1.3 Synonyms and alternative names
Commonly used alternatives include “mineral and bone disorder in chronic kidney disease,” “CKD-related mineral and bone disorder,” and the component term “renal osteodystrophy” (a bone histology entity within CKD-MBD). (ketteler2017executivesummaryof pages 4-5, fusaro2024realworldusageof pages 1-3)
1.4 Evidence source type
Information here is derived primarily from aggregated disease-level guidelines/reviews and cohorts/surveys (KDIGO guideline update, observational cohorts, biomarker trials), not individual-patient EHR extraction. (wheeler2017kdigo2017clinical pages 13-16, neri2019detectinghighriskchronic pages 1-2, thiem2023effectofthe pages 1-3)
2. Etiology
2.1 Disease causal factors (mechanistic)
CKD-MBD is an acquired, CKD-driven systemic syndrome caused by reduced kidney function leading to disturbed phosphate excretion, impaired vitamin D activation, altered calcium homeostasis, endocrine adaptations (PTH/FGF23), and downstream bone remodeling abnormalities and calcification biology. Reviews highlight that phosphate stress is central (“phosphorocentric hypothesis”), with feedback actors including vitamin D, PTH, CPPs, FGF-23 and Klotho. (https://doi.org/10.1111/nep.14407; Oct 2024) (izzo2024chronickidneydisease pages 2-4)
2.2 Risk factors
Evidence from a large CKD cohort (CRIC) indicates multiple modifiable and CKD-related factors are associated with hip/vertebral fractures. In 3939 participants, baseline diabetes, lower BMI, steroid use, proteinuria, and elevated PTH were associated with fracture risk; time-updated lower eGFR, lower serum calcium, and lower bicarbonate were also associated. (https://doi.org/10.1093/jbmr/zjae021; advance access Feb 4, 2024) (hsu2024riskfactorsfor pages 1-2)
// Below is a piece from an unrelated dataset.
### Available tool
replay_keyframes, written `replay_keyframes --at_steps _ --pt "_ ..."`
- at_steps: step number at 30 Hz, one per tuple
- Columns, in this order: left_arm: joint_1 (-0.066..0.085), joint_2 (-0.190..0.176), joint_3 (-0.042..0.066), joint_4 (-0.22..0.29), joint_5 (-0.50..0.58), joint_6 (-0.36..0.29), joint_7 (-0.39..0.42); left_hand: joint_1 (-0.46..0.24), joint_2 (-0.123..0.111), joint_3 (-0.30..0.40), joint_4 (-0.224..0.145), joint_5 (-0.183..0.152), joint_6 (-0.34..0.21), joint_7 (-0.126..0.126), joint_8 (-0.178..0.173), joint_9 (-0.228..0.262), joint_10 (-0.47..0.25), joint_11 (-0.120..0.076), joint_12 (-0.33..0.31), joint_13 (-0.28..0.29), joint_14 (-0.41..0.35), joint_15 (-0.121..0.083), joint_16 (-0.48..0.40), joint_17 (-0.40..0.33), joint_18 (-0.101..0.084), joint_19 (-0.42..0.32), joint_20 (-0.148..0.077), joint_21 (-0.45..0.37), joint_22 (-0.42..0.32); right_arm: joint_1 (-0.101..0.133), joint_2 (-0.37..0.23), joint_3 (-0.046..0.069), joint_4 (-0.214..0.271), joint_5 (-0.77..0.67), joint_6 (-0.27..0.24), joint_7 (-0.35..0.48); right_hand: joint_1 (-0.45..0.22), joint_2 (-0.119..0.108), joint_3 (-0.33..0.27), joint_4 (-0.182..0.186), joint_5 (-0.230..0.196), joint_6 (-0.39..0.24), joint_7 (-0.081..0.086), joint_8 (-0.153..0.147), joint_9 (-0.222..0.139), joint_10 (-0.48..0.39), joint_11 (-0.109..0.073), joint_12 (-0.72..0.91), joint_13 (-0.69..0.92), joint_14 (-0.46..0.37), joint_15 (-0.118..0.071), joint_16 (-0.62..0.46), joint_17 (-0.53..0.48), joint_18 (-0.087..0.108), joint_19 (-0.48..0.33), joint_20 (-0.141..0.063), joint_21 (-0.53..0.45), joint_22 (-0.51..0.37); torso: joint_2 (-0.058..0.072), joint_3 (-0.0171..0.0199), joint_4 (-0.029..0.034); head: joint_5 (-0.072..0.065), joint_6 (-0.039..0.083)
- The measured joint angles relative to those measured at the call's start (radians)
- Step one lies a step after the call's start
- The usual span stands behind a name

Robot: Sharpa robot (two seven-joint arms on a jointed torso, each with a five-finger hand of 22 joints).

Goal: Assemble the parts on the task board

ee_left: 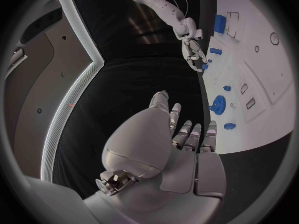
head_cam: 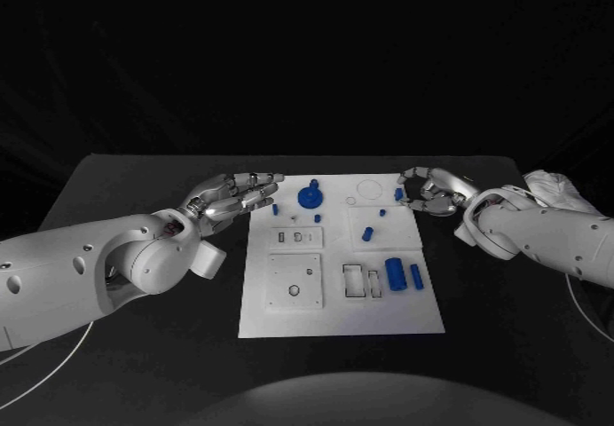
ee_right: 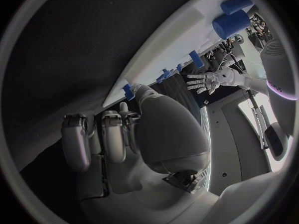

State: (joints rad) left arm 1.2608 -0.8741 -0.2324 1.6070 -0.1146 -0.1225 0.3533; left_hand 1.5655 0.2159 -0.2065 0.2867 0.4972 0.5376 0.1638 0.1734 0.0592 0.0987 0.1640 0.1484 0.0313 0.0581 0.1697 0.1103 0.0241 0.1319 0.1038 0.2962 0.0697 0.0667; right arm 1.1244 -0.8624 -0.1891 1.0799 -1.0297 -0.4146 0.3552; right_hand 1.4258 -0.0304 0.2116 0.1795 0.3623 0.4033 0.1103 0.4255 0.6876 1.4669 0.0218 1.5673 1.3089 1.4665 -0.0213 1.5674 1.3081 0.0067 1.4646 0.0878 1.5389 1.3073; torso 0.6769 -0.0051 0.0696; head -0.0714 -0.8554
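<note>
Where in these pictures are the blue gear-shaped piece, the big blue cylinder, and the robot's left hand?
blue gear-shaped piece (head_cam: pixel 310 195): head view, the middle of its round top.
big blue cylinder (head_cam: pixel 396 272): head view, halfway along its side.
left hand (head_cam: pixel 234 197): head view, the back of the hand, beside the white task board (head_cam: pixel 384 311).

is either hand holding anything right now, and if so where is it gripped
Left hand holds nothing, fingers spread. Right hand is curled beside a small blue part; whether it grips it cannot be told.

Overhead head camera, two wrist fisheyes, shared task board (head_cam: pixel 343 266).
</note>
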Motion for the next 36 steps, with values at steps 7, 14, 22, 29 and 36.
replay_keyframes --at_steps 7,14,22,29,36 --pt "0.0 0.0 0.0 0.0 -0.002 0.003 -0.003 0.0 0.0 0.0 0.0 0.0 0.0 0.0 0.0 0.0 0.0 0.0 0.0 0.0 0.0 0.0 0.0 0.0 0.0 0.0 0.0 0.0 0.0 -0.001 0.003 0.0 -0.003 -0.002 -0.002 -0.007 0.002 0.002 0.007 -0.001 0.006 0.013 0.002 0.018 -0.006 -0.004 0.004 0.001 0.001 0.0 0.0 0.0 0.0 0.0 0.004 0.004 0.0 0.001 -0.001 0.0003 0.0012 0.0 -0.001" --pt "0.0 -0.001 0.0 0.0 -0.003 0.005 -0.005 0.0 0.0 0.0 0.0 0.0 0.0 0.0 0.0 0.0 0.0 0.0 0.0 0.0 0.0 0.0 0.0 0.0 0.0 0.0 0.0 0.0 0.0 -0.001 0.007 0.0 -0.008 -0.002 -0.002 -0.012 0.002 0.002 0.007 -0.001 0.006 0.027 0.002 0.031 -0.007 -0.004 0.004 0.001 0.001 0.0 0.0 0.0 0.0 0.0 0.004 0.004 0.0 0.001 -0.001 0.0002 0.001 0.0 0.001" --pt "0.0 0.0 0.0 -0.001 -0.005 0.007 -0.008 0.0 0.0 0.0 0.0 0.0 0.0 0.0 0.0 0.0 0.0 0.0 0.0 0.001 0.0 0.0 0.0 0.0 0.0 0.0 0.0 0.0 0.0 -0.001 0.014 0.0 -0.013 -0.001 -0.002 -0.016 0.002 0.002 0.012 -0.001 0.006 0.063 0.002 0.062 -0.007 -0.004 0.004 0.001 0.001 0.0 0.0 0.0 0.0 0.0 0.004 0.004 0.0 0.001 -0.001 0.0001 0.0008 0.0 0.001" --pt "0.0 0.0 0.0 -0.003 -0.006 0.01 -0.011 0.0 0.0 0.0 0.0 0.0 0.0 0.0 0.0 0.0 0.0 0.0 0.0 0.001 0.0 0.0 0.0 0.0 0.0 0.0 0.0 0.0 0.0 -0.001 0.021 0.001 -0.017 -0.001 -0.001 -0.019 0.002 0.002 0.012 -0.001 0.006 0.067 -0.001 0.07 -0.007 -0.004 0.004 0.001 0.001 0.0 0.0 0.0 0.0 0.0 0.004 0.004 0.0 0.001 -0.001 0.0004 0.0008 -0.001 -0.001" --pt "0.0 0.0 0.0 -0.004 -0.008 0.012 -0.014 0.0 0.0 0.0 0.0 0.0 0.0 0.0 0.0 0.0 0.005 0.005 0.006 0.001 0.0 0.0 0.0 0.001 0.0 0.0 0.0 0.0 0.0 -0.002 0.026 0.001 -0.023 -0.001 0.0 -0.022 0.002 0.002 0.015 -0.004 0.006 0.071 0.002 0.07 -0.007 -0.004 0.004 0.001 0.001 0.0 0.0 0.0 0.0 0.0 0.004 0.004 0.0 0.0 -0.001 0.0005 0.0008 -0.001 -0.003"
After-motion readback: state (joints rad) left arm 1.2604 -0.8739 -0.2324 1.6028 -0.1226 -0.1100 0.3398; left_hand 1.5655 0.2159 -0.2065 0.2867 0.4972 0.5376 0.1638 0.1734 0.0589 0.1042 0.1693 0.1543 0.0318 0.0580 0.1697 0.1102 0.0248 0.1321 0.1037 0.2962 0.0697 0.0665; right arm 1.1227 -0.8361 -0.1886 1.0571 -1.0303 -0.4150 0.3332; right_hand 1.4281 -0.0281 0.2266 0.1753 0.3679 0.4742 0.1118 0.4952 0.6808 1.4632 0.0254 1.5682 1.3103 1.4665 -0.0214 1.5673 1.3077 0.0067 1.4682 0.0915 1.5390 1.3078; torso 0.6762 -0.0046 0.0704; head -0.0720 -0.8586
In dialysis populations, combinations of Ca/P/PTH abnormalities define high-risk CKD-MBD phenotypes with increased mortality and hospitalization, consistent with CKD-MBD as a risk-enrichment syndrome. (neri2019detectinghighriskchronic pages 1-2, fuller2020combinationsofmineral pages 1-2)
2.3 Protective factors
Protective factors are incompletely defined in the retrieved corpus. One recent systematic review/meta-analysis suggests physical exercise may beneficially modulate the Klotho–FGF23 axis, reporting decreased FGF23 and increased Klotho in pooled RCT data (though this pertains to CKD broadly and is not limited to CKD-MBD endpoints). (https://doi.org/10.7150/ijms.90195; Jan 2024) (simic2024boneandbone pages 1-2)
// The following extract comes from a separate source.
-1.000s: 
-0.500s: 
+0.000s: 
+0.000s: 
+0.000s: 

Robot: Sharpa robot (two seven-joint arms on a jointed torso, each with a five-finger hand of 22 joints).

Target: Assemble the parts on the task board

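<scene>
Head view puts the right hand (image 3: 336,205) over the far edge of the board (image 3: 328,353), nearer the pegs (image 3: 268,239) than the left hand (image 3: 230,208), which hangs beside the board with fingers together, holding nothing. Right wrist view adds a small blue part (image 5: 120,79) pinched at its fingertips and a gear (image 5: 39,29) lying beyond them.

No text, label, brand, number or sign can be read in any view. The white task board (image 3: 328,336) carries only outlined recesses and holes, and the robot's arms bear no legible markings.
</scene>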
2.4 Gene–environment interactions
Not retrieved in current corpus at a specificity appropriate for CKD-MBD knowledge base annotation.
3. Phenotypes
3.1 Core phenotype domains
CKD-MBD phenotypes cluster into: 1) Laboratory abnormalities: hyperphosphatemia (or phosphate stress), hypocalcemia/hypercalcemia, elevated iPTH, low active vitamin D, elevated FGF23, Klotho deficiency (often investigational). (lederer2024applicationofartificial pages 1-3, izzo2024chronickidneydisease pages 2-4, fusaro2024realworldusageof pages 1-3) 2) Skeletal abnormalities / renal osteodystrophy (bone turnover/mineralization/strength). (izzo2024chronickidneydisease pages 1-2, ketteler2017executivesummaryof pages 4-5) 3) Vascular and soft-tissue calcification and related cardiovascular sequelae. (izzo2024chronickidneydisease pages 1-2, williams2023updatesinthe pages 1-2)
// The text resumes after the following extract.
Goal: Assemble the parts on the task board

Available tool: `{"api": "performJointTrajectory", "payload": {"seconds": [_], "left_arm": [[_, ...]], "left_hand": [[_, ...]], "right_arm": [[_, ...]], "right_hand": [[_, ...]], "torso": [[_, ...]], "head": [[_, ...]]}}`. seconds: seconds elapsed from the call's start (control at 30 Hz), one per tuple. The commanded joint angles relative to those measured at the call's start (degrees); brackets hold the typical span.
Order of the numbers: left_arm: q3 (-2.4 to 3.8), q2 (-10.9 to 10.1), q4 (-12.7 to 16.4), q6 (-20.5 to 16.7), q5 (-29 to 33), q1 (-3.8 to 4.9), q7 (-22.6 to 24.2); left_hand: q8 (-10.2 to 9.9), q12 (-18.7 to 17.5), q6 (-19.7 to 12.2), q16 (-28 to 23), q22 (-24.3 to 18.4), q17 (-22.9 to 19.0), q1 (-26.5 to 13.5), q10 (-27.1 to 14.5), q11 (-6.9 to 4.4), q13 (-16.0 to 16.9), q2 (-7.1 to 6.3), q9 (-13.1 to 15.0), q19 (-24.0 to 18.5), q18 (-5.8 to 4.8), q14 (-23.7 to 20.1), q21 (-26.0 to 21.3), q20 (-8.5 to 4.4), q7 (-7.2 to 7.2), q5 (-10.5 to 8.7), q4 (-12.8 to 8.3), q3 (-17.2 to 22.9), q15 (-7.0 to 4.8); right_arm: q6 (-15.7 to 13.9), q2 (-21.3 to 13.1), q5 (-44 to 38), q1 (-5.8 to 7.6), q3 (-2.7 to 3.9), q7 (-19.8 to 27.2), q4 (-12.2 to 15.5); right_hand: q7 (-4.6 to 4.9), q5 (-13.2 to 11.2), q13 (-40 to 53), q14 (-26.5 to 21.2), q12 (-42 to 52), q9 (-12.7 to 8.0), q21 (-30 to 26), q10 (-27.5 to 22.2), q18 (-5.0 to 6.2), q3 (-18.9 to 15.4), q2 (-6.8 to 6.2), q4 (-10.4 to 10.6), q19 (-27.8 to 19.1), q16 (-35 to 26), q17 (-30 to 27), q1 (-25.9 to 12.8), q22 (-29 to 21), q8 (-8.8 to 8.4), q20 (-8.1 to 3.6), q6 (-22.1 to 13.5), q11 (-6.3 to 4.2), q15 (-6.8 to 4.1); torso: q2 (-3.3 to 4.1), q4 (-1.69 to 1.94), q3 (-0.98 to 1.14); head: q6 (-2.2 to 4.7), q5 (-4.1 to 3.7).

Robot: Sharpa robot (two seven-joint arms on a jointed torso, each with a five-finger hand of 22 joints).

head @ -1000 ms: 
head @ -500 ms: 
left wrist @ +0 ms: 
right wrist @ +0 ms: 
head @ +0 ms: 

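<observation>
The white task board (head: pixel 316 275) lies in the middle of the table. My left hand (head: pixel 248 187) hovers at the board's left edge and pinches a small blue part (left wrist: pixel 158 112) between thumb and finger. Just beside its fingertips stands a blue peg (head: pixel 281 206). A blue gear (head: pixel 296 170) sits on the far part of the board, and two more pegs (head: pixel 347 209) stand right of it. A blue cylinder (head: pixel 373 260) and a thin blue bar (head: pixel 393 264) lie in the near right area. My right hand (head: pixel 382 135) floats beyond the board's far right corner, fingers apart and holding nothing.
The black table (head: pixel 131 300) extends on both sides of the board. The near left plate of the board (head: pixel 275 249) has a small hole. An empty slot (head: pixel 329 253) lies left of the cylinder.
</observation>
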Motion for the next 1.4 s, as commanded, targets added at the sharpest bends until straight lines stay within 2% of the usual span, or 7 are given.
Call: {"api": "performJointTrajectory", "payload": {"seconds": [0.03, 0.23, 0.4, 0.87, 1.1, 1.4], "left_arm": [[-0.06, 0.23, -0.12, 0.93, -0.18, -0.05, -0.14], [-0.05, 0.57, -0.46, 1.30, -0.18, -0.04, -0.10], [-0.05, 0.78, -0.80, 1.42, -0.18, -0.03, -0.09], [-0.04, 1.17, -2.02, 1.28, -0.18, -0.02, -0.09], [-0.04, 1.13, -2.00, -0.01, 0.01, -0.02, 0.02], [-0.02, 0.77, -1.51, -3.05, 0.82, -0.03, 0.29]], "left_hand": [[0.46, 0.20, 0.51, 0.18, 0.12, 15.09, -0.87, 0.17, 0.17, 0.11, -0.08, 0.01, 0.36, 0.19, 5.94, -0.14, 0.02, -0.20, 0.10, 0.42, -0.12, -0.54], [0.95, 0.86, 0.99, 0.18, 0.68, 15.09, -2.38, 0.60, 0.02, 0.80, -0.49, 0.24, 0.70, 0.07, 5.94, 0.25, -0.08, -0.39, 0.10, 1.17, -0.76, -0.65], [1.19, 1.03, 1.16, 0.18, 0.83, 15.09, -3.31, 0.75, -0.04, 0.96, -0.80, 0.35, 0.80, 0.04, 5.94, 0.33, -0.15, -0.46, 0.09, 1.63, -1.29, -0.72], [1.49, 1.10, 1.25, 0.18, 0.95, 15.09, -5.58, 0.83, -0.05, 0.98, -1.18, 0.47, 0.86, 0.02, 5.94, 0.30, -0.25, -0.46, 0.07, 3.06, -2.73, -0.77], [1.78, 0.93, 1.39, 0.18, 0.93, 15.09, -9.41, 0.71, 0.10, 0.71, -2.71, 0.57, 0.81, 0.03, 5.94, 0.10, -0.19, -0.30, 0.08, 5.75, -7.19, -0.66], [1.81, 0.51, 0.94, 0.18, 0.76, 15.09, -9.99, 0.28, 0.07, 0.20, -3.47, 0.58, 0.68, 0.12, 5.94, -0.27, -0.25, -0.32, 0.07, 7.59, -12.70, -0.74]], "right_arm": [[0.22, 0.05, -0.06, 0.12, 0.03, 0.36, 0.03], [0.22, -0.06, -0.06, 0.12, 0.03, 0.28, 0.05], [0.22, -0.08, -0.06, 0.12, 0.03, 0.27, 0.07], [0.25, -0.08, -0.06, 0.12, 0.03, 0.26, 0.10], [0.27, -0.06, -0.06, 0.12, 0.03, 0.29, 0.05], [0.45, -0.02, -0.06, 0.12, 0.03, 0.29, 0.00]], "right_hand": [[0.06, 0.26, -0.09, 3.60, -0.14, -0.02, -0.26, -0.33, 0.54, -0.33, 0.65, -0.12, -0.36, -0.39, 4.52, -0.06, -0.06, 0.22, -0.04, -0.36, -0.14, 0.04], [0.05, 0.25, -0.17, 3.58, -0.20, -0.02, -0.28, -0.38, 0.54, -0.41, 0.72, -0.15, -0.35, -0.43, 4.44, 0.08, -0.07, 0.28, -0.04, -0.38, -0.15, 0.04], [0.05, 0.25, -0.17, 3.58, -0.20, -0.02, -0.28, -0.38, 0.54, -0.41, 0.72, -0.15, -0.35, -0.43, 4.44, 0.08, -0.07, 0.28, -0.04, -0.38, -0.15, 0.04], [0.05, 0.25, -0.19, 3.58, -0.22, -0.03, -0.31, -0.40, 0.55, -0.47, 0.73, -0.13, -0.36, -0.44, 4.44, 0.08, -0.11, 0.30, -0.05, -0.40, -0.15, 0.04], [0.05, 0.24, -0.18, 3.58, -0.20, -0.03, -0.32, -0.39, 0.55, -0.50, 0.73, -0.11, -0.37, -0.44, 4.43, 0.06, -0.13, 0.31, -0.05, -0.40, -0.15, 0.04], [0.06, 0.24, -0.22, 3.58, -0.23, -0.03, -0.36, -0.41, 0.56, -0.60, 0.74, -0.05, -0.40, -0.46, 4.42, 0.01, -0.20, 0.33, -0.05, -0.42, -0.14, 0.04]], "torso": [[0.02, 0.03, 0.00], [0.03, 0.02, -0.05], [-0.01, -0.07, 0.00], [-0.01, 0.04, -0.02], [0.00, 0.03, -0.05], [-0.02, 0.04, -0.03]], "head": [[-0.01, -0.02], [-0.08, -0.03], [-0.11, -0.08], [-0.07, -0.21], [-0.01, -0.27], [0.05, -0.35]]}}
3.2 Quantitative clinical phenotype data (fracture outcomes)
In CRIC (n=3939), fracture incidence for hip/vertebral fractures was 2.4 events per 1000 person-years (95% CI 2.0–2.9) over mean 11.1 years; fracture hazard was highest in kidney failure treated with dialysis vs eGFR≥60 (HR 4.53; 95% CI 1.77–11.60). (hsu2024riskfactorsfor pages 1-2)
3.3 Quality-of-life impact
Direct QoL instrument statistics (e.g., EQ-5D, PROMIS) were not retrieved in the current corpus; however, fractures and cardiovascular disease are consistently identified as major morbidity drivers in CKD-MBD reviews and cohorts. (simic2024boneandbone pages 1-2, neri2019detectinghighriskchronic pages 1-2)
3.4 HPO term suggestions (non-exhaustive; ontology IDs not validated in corpus)
Not retrieved in current corpus; should be mapped during curation using validated HPO resources. Phenotypic concepts to map include: hyperparathyroidism, hyperphosphatemia, hypocalcemia/hypercalcemia, vitamin D deficiency, renal osteodystrophy, osteoporosis/low bone mineral density, vascular calcification.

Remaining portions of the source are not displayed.